The pandora virus is a brand new form of life, and it’s a bit like a knitted potato. No one can imagine a knitted potato. Klara Kim

A recent paper in Science has announced the discovery of an organism that is going to require a reappraisal of our assumptions about viruses, evolution and the history of life. The authors named the organism Pandoravirus, in memory of the Greek myth about Pandora, who also unleashed something surprising with far-reaching consequences.

The publication by a group of French scientists describes a new kind of virus, which sounds like a little thing, but isn’t in this case for many reasons. The first reason is that these viruses are enormous. Not only are they bigger than Megavirus, the largest virus known, they contain more DNA and the genes they carry are sufficiently different from anything previously sequenced to qualify as a fundamentally new type of life.

We are literally going to have to rewrite the textbooks.

One aspect of this story that personally excites me is that of the two species described, one was found in a pond at my University. I am familiar with the ponds of La Trobe University in Melbourne, because I spent a year wading in them with a dip net collecting chironomids (a type of aquatic midge). This means that I have personally met the species Pandoravirus dulcis, at least biochemically. We just hadn’t been introduced until now.

Should I be worried about having contact with a really big virus? Does this mean I might get a big disease? No, because these viruses infect aquatic amoebas that live in muddy sediments. There is no evidence that they attack humans. Although, given how little we know about Pandoraviruses, we cannot rule out anything with confidence.

In an article about the discovery, a virologist is quoted as saying, “It’s like finding a sasquatch!” Except that it isn’t, because people have been actually looking for sasquatch, while until recently, nobody was looking for giant viruses.

These organisms were large enough to be seen using a light microscope, but unrecognised because everybody “knew” that you can’t see viruses with a microscope. They were hiding in plain sight.

Of course, it is impossible to tell if a cell is a virus just by looking at it. French scientists Jean-Michel Claverie, Chantal Abergel and their colleagues deserve credit for not only deciding to look for something that was considered more unlikely than a sasquatch, but for developing methods that allowed them to recognise what they had found.
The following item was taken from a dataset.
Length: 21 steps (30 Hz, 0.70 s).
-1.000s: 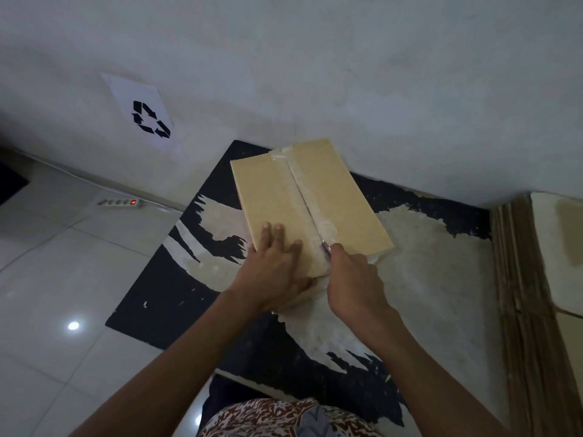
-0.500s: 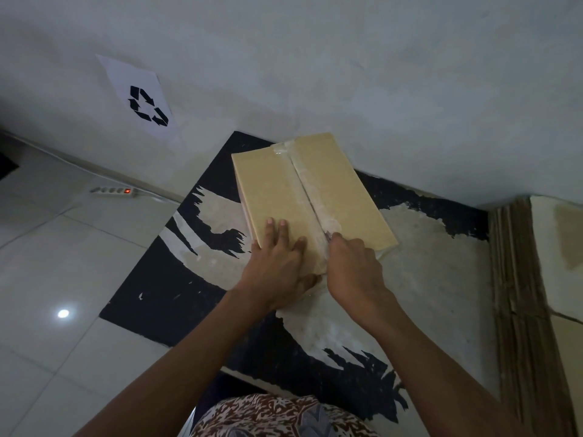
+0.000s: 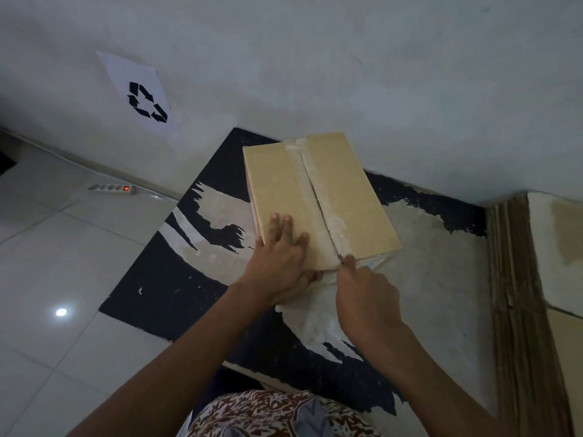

In 2003, these scientists found a virus large enough to be seen by microscope. They named it Mimivirus, for “microbe mimicking virus”. It was so big it even had its own parasites, called virophages. Mimivirus also had far more genes than expected for a virus. As a comparison, the Aids virus has 10 genes and the influenza virus has 13; Mimivirus had up to 900 genes! For the first time it made sense to search for large viruses.

The French scientists began by inoculating Acanthamoeba with water samples collected from around the world and then watching for patterns of cell death that indicated a viral infection. In other words, when the amoebas began to explode, the scientists took a closer look. In 2011 they found a virus larger than any seen before and named it Megavirus.

Pandoravirus are massive at one micrometre: almost twice as big as Megavirus. The larger species, Pandoravirus salinus, was found at the mouth of a river in Chile, and the smaller species, P. dulcis, was found in Melbourne. This does not mean that these organisms are rare. Indeed, the discovery of two closely related organisms in distant locations suggests that they are probably quite common and have a worldwide distribution.

When the researchers examined the Pandoravirus DNA they found multiple surprises. Pandoravirus have far more genes than any other virus: up to 2556 protein coding sequences in P. salinas and 1502 genes in P. dulcis. Although they share 14 of the 31 genes usually found in large viruses, 93% of their genes resemble nothing known. (They even have introns!) And yet Pandoravirus still meet the criteria for being a virus: they do not have any genes for protein translation and they do not reproduce by binary fission.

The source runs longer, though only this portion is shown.